▶ _DATA_

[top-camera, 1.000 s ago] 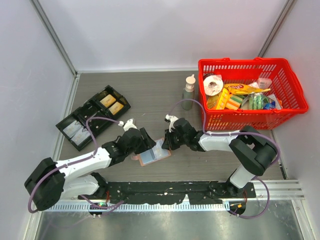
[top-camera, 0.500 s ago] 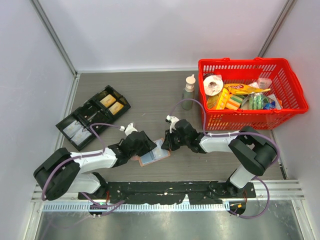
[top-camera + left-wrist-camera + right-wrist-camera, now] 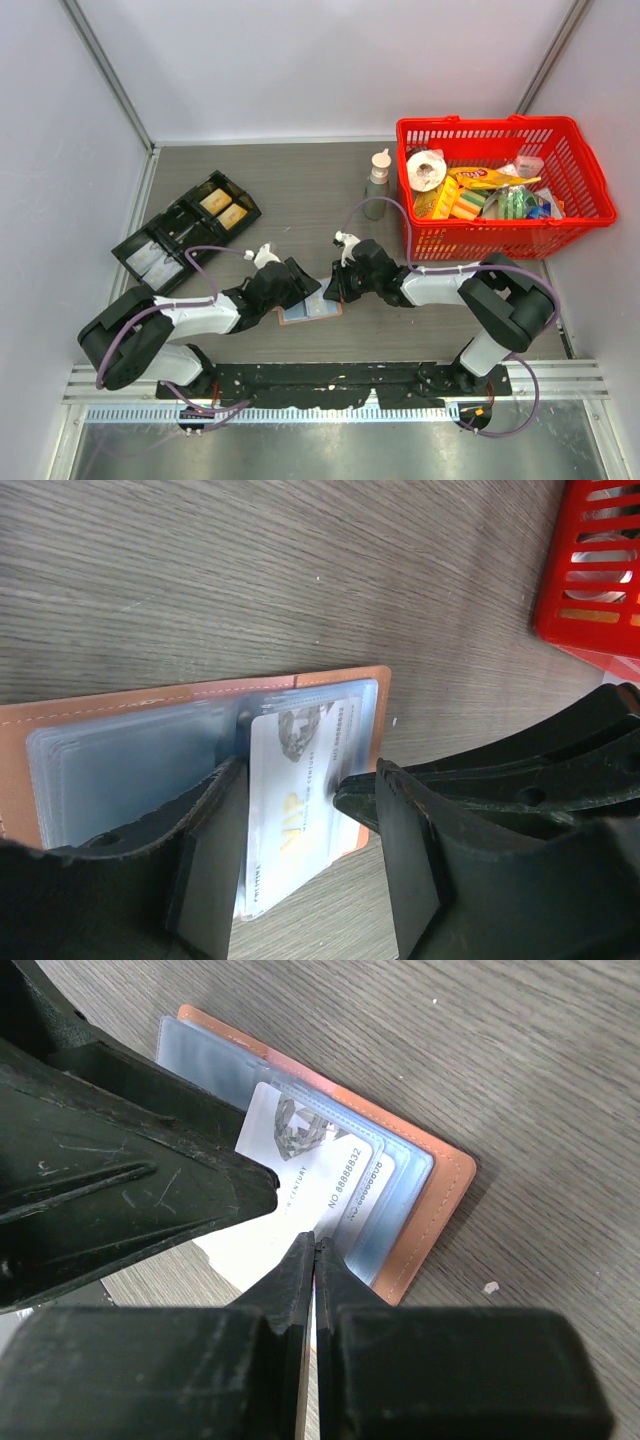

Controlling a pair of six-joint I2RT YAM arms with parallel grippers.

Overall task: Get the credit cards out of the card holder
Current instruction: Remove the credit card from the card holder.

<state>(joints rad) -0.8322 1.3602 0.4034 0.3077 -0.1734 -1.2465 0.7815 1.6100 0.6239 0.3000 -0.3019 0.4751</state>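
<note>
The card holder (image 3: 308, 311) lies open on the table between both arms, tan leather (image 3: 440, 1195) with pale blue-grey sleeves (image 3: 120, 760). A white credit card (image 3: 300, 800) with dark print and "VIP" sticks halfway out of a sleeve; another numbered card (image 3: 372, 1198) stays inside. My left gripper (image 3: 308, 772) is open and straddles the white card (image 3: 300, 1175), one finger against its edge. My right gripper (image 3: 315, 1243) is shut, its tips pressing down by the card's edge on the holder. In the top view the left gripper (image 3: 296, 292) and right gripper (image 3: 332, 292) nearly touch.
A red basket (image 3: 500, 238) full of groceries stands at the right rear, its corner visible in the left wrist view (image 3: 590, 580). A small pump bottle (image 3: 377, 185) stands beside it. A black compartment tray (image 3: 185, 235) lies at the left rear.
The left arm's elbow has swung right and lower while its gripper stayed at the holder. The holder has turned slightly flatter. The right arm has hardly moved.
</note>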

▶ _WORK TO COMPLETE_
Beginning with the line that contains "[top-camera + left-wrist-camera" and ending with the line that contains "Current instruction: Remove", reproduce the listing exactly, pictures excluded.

▶ _SOLUTION TO THE PROBLEM_
[top-camera + left-wrist-camera + right-wrist-camera, now] 

Controlling a pair of six-joint I2RT YAM arms with parallel grippers.

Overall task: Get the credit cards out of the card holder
Current instruction: Remove the credit card from the card holder.

That completes the answer to this exercise.